A major disturbance has just reached the southern Alps, with the most active front in the Dolomites region. It's decided, we're off to San Martino di Castrozza, a resort that's familiar to me since I've already spent several weeks there for a film project in 2018. I immediately fell in love with the area and promised myself I'd go back. When the time came, I contacted my friends Vincent, Alex and Nico, and they all agreed. Andiamo.

San Martino di Castrozza
While the Dolomites are best known for the posh resorts of Val Gardena and Cortina, this small resort in the southern Dolomites offers several advantages:
1. There's Eric, a mountain guide friend and excellent skier, who is delighted to swap his American soldiers for Swiss skiers for a few days. The GIs have been stationed in Vicenza since the end of the Second World War, and take advantage of their location in Italy to train in "alpine techniques", i.e. skiing dream mountains with a midday pizza break. "Drop cliffs, not bombs".

Eric Girardini, Travignolo couloir,  Palle di San martino

2. There's Carla and her Hotel Regina 4****, which has established itself as the freeriders' HQ. From Simone Morro to Messner, a myriad of stars have stayed here, and alpine artworks and illustrations from the last century decorate the lobby. My attention is drawn to a poster of the Club Alpino Italiano. On it is a reminder of the mountaineer's code of conduct; I read it and retain the phrase "NEVER GO ALONE: INDICATE YOUR GOAL". Like a premonition.

Never go alone. Secours en montagne. Hotel Regina Romantika San Martino

3. This small massif of the Pale di San Martino is pierced by numerous couloirs, and is somewhat removed from the major Italian resorts. Che tranquillità. These various couloirs and ski itineraries are often interspersed with abseils and end in wild valley bottoms, which also limits the number of skiers.

Nicolas Gendre, Cime Vezzana

La Pale di San Martino sounds like an Italian culinary speciality, but it's simply a high plateau, reached by a gondola on the side of the mountain: La Rosetta.
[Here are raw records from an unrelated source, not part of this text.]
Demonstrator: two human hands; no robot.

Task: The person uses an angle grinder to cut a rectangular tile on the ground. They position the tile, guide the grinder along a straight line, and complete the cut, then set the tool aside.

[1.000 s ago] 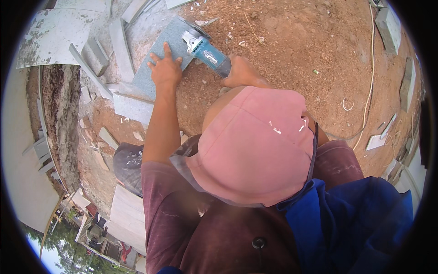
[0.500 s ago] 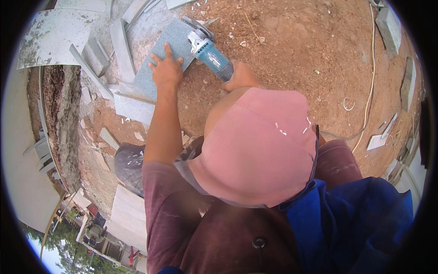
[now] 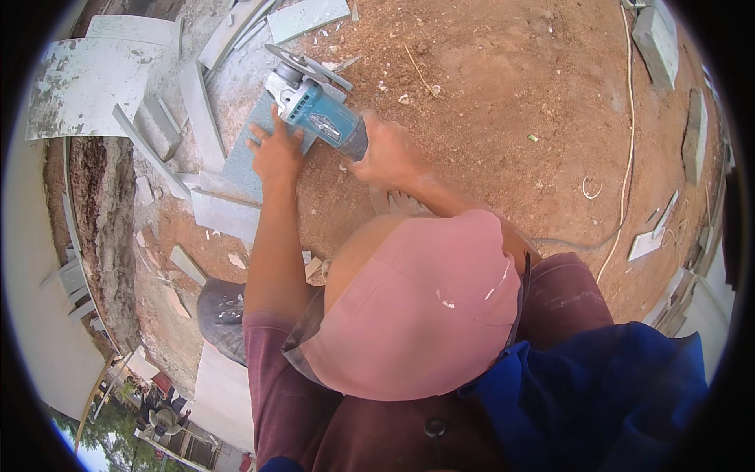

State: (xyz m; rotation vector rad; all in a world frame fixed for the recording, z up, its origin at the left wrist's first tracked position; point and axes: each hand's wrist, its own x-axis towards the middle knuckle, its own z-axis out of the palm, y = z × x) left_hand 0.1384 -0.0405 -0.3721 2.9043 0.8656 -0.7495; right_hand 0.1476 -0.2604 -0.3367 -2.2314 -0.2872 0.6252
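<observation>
Head view looks down past a pink cap brim (image 3: pixel 425 315) onto red-brown bare soil (image 3: pixel 503 94), where the person's right hand (image 3: pixel 389 153) is wrapped shut around the dark rear handle of a teal angle grinder (image 3: pixel 318 118), fingers curled under so that the tool body runs forward and to the left of the grip with its cutting disc (image 3: pixel 303 64) out at the far end, tilted over the far edge of a blue-grey tile slab (image 3: pixel 244 157). Just left of that grip the left hand (image 3: pixel 275 149) lies flat, fingers spread and pressed down on the slab beside the grinder's gear head; it seems placed there as a weight to keep the slab from shifting under the disc, and the handle grip keeps the right hand behind the wheel. That slab is a flat, dusty rectangle, lying on the ground and reaching back toward the person from under both hands, with paler grey offcut strips (image 3: pixel 200 102) scattered further left of the hands. A thin white power cord (image 3: pixel 627 141) trails over the dirt well to the right of the grip
</observation>
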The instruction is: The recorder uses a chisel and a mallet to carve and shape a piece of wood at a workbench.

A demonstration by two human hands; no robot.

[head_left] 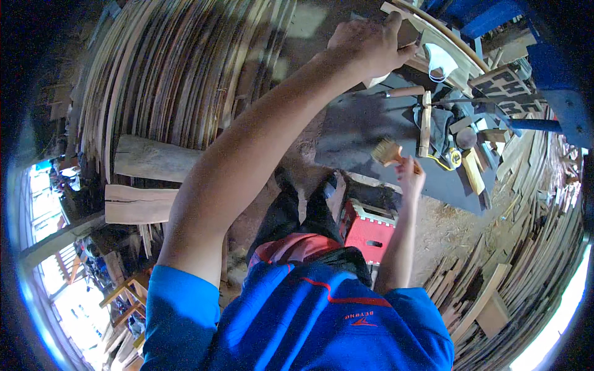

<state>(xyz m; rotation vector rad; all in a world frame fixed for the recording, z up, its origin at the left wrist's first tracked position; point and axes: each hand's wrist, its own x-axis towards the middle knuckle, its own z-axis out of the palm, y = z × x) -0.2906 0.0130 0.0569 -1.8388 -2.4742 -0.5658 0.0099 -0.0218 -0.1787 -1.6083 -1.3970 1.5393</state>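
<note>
- Workshop: stacked planks [179, 68] seen behind dark tabletop [365, 123].
- Left hand [365, 43]: grip closed on wooden frame [442, 37].
- Right hand [410, 176]: grip closed on brush [388, 151], held over tabletop.

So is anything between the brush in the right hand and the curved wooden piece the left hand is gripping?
Nothing solid that shows. The paintbrush in the right hand hangs over the dark mat; the curved wooden piece under the left hand lies beyond, across open mat.
</note>
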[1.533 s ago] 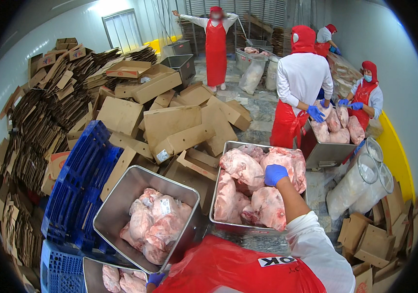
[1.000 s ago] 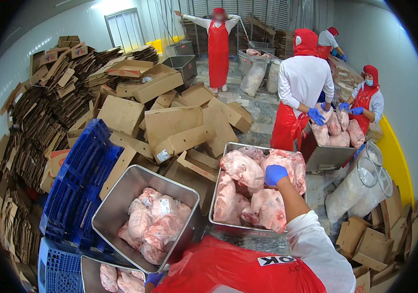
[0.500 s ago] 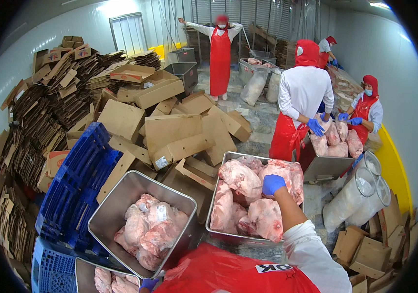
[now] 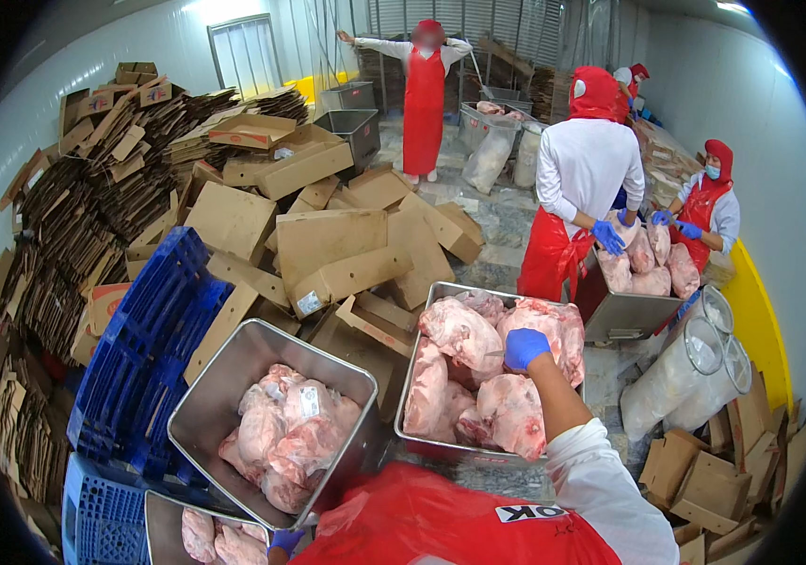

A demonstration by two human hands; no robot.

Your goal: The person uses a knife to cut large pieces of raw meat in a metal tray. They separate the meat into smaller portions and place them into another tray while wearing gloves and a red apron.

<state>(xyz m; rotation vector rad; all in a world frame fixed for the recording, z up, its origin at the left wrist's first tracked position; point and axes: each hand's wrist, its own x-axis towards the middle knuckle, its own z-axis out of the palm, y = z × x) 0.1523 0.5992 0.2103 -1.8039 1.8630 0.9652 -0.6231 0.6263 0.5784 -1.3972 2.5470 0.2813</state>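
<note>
Head view gives me the right hand (image 4: 526, 349), blue-gloved and closed around what looks like a knife (image 4: 494, 354), its small grey tip pointing left, with meat pieces (image 4: 511, 414) heaped beneath in a steel bin (image 4: 464, 454). Near the lower edge I find the left hand (image 4: 285, 540), mostly hidden beside a second bin (image 4: 233, 377) holding wrapped meat (image 4: 290, 433), and I cannot tell its grip.

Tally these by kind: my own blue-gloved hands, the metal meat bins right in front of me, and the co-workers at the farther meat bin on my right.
Blue-gloved hands: 2
Metal bins: 3
Co-workers: 2
Total: 7
</note>
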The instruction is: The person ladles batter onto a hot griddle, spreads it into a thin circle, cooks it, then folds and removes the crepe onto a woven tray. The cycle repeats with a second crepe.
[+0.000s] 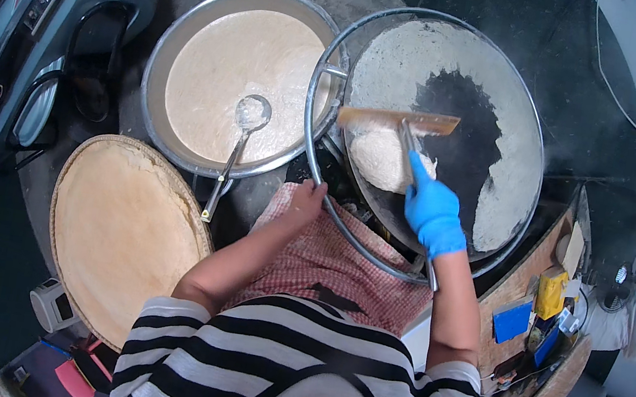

From this plateau at an altitude of 2,500 m, we can access the various couloirs and valleys from their summits. And that's exactly what we did:

Travignolo couloir with Eric Girardini, Arnaud Cottet, Vincent Fournier, Alex Amiguet, Nicolas Gendre


Tramadol e Trento DOC
We're on day three and the conditions are fantastic. The lunar relief makes this place unique. After two superb first runs, we descend into a valley, the snow is light and the sun is playing hide-and-seek behind the Dolomites peaks. We're alone in the world, and it's exactly for this kind of magical moment that I ski. I want to capture this moment, and I'm about to take out my cam... STOP! An inert body to my right. Traces of blood thirty metres upstream. In a split second, everything changes. I rush to the man - he's still alive. I try to call for help, but there's no signal. Nico and Alex head back up to the pass in search of phone coverage: it will take minimum an hour. While Vincent looks after our survivor, I go and get some blankets from the bivouac downstream. As aspiring guide and aspiring doctor, Vincent has a dose - thank God not of aspi-venom - but of tramadol in his first-aid kit. Clearly, the product takes effect quickly, and the guy feels as if he's still skiing, asking how many more turns until we arrive. An hour later, the helicopter takes off with the miraculous man of the day on board.

We arrive at the hotel at night, the Trento DOC never better and the polenta never tastier. We enjoy the last two days skiing these magnificent mountains together.

Helicopter flying out with the lucky guy from Val di Strut

Il miracoloso
We would later learn that il miracoloso had two broken vertebrae, which is a real miracle after a 200-meter fall. The guy literally fell out of the sky. To tell the truth, so did we.

We also learnt that we were the first of the season to ski this valley. When I think that we hesitated for a long time between this route and another, I think that sometimes life doesn't hold out much.

Nicolas Gendre posing with his Moiry Black Flash Electric.

Nicolas Gendre wearing our Moiry Black with the Flash Electric Zeiss lenses (cat. 4)

Practical information
At the end of this season, conditions in the Dolomites are exceptional. If you feel like it, don't hesitate to pay a visit to Carla and her fantastic hotel, and contact Eric Giradini for guidance - we highly recommend it!

A very happy end of season to you all.

PS 1: never go alone
PS 2: a satellite phone in the mountains can still be useful, even in 2024.